***** Source data
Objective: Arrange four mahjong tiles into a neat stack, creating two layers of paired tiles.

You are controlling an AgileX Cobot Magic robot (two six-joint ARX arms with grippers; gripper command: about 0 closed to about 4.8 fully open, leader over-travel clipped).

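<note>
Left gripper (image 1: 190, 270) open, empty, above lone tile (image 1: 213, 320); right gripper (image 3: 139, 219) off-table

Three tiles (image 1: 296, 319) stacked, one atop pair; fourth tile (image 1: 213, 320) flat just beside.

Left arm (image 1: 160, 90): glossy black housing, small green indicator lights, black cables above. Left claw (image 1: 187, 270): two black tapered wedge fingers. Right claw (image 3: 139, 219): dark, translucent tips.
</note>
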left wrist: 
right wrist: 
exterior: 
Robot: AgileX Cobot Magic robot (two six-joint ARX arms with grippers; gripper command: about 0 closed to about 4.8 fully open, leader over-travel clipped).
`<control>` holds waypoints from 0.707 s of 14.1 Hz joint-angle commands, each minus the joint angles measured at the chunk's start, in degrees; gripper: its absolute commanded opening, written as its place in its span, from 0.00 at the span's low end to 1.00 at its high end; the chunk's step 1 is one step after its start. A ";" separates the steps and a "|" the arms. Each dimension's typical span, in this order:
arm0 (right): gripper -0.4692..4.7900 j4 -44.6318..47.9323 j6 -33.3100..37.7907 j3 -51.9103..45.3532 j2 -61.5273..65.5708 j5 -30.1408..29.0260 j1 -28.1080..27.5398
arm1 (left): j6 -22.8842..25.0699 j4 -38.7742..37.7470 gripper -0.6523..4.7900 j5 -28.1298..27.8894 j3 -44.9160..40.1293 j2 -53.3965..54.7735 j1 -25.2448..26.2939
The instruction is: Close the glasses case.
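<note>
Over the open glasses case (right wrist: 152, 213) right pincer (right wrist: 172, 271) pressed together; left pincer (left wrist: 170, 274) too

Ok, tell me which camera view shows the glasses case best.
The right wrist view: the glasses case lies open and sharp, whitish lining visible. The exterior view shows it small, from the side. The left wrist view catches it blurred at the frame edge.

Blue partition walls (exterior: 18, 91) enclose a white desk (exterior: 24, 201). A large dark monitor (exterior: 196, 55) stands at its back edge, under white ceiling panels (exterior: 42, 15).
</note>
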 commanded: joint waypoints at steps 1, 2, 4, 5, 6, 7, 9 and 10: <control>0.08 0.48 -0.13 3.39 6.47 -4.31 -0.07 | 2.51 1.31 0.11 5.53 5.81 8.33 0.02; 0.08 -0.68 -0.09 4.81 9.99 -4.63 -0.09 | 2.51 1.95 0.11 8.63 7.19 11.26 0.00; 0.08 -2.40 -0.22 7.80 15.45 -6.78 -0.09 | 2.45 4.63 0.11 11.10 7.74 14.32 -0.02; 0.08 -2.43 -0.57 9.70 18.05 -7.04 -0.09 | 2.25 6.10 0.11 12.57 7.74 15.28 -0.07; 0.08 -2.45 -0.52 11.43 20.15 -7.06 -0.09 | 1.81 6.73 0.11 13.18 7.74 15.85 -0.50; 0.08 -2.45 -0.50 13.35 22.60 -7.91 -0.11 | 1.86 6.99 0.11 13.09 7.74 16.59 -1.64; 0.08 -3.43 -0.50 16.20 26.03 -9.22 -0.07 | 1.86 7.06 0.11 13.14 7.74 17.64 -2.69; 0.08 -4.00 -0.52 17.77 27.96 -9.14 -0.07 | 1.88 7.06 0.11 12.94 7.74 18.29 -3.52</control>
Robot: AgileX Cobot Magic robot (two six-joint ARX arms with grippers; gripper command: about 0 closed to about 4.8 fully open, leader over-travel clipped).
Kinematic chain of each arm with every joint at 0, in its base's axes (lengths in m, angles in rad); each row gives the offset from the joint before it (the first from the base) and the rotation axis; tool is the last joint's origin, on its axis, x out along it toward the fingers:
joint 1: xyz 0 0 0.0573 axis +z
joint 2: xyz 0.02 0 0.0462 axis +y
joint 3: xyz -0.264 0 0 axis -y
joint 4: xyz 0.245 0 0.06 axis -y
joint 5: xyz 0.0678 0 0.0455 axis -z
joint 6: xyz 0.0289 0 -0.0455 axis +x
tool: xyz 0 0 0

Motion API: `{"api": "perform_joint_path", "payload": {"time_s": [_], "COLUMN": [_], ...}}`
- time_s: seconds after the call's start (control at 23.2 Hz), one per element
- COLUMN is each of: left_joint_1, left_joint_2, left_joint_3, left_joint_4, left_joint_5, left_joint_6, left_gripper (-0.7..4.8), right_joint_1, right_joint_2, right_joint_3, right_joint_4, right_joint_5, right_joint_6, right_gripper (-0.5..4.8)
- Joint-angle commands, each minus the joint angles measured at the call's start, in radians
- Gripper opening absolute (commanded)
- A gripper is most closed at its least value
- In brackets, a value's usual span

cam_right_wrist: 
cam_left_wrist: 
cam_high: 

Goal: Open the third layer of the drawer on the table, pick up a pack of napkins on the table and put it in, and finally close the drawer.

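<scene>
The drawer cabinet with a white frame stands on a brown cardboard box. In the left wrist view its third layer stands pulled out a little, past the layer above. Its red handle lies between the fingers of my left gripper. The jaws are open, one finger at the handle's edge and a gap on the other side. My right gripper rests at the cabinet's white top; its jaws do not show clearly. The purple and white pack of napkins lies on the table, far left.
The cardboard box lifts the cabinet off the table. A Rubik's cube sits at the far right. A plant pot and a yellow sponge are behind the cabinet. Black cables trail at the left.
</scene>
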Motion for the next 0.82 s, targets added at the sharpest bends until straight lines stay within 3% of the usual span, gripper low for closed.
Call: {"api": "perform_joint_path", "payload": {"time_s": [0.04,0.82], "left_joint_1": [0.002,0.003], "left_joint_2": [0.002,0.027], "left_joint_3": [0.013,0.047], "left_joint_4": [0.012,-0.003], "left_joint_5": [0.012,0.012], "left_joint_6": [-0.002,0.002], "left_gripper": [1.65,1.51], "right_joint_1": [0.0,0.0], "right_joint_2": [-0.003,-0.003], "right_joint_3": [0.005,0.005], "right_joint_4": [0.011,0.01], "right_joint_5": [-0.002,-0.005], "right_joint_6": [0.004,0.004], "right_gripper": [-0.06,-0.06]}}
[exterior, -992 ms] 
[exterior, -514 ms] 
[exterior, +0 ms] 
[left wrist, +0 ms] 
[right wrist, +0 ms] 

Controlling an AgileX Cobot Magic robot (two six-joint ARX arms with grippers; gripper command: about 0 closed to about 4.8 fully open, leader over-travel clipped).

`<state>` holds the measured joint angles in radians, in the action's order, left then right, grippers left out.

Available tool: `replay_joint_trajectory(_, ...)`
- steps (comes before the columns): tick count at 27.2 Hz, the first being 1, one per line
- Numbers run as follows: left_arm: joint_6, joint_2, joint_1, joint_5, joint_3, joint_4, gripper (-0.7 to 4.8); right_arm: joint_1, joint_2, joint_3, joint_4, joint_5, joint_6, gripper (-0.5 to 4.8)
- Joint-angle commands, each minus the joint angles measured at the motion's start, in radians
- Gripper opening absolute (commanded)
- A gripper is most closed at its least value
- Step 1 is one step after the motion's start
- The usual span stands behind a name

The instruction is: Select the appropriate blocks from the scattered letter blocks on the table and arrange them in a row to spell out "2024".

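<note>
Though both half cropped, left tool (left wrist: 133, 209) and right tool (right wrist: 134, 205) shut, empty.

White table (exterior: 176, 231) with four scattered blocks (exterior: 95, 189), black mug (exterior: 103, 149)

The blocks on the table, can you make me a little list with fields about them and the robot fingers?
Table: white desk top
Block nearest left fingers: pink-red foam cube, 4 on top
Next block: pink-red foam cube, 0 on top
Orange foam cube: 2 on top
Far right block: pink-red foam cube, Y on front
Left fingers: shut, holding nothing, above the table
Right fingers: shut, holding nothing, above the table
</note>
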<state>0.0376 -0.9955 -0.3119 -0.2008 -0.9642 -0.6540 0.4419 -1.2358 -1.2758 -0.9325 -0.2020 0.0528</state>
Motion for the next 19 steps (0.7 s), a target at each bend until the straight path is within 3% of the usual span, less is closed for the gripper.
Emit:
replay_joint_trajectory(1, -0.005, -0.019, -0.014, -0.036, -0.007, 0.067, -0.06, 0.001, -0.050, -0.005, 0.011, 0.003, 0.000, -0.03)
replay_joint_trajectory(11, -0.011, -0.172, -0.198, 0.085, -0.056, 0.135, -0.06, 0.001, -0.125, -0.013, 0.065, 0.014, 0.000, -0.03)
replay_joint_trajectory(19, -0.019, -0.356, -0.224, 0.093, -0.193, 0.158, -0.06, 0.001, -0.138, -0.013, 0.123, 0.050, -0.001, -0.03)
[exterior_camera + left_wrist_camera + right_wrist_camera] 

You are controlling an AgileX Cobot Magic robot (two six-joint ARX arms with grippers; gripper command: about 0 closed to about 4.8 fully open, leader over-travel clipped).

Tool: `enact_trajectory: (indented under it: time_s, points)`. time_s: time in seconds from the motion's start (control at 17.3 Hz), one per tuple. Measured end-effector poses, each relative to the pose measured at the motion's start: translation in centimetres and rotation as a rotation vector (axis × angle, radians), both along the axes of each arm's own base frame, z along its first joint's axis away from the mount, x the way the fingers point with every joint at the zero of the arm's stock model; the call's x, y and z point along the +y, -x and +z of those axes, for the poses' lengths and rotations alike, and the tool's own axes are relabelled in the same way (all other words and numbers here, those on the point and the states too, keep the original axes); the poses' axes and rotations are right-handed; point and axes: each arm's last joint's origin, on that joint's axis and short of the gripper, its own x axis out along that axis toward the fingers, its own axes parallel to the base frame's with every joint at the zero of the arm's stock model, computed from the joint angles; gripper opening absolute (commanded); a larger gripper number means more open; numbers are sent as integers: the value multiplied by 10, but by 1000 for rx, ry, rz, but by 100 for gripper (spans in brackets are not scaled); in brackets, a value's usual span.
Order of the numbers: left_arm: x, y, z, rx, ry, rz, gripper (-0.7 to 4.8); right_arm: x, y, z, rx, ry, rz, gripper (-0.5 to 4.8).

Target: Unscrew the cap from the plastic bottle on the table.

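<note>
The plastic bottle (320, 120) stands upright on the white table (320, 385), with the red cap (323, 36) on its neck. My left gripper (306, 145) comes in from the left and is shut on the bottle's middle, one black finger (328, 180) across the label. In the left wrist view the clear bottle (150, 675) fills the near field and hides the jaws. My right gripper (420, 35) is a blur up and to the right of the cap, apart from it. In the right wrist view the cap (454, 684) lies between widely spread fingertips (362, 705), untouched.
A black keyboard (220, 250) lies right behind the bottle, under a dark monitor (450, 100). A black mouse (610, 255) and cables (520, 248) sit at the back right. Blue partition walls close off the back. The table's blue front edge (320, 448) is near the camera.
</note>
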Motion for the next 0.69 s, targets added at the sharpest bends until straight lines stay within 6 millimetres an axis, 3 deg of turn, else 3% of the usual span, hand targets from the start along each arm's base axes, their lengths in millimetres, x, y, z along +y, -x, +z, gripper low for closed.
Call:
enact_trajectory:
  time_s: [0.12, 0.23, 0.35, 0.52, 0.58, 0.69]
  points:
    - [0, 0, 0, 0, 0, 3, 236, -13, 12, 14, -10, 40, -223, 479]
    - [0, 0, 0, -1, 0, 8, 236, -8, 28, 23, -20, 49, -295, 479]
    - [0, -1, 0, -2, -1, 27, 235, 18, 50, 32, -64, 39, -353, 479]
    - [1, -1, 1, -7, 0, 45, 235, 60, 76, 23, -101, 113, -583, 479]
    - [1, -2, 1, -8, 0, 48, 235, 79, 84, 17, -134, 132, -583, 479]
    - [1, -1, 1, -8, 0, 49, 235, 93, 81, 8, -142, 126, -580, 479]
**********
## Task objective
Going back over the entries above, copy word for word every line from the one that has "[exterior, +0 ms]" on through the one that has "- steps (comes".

## Exercise result
[exterior, +0 ms] 
[left wrist, +0 ms] 
[right wrist, +0 ms] 

Controlling an AgileX Cobot Magic robot (two six-joint ARX arms with grippers; gripper command: about 0 closed to about 4.8 fully open, leader over-travel clipped).

`<state>` holds the measured joint angles in radians, in the action's order, left then right, grippers left out.

Available tool: `replay_joint_trajectory(_, ...)`
- steps (comes before the columns): tick count at 27.2 Hz, the first being 1, one per line

No further output is expected here.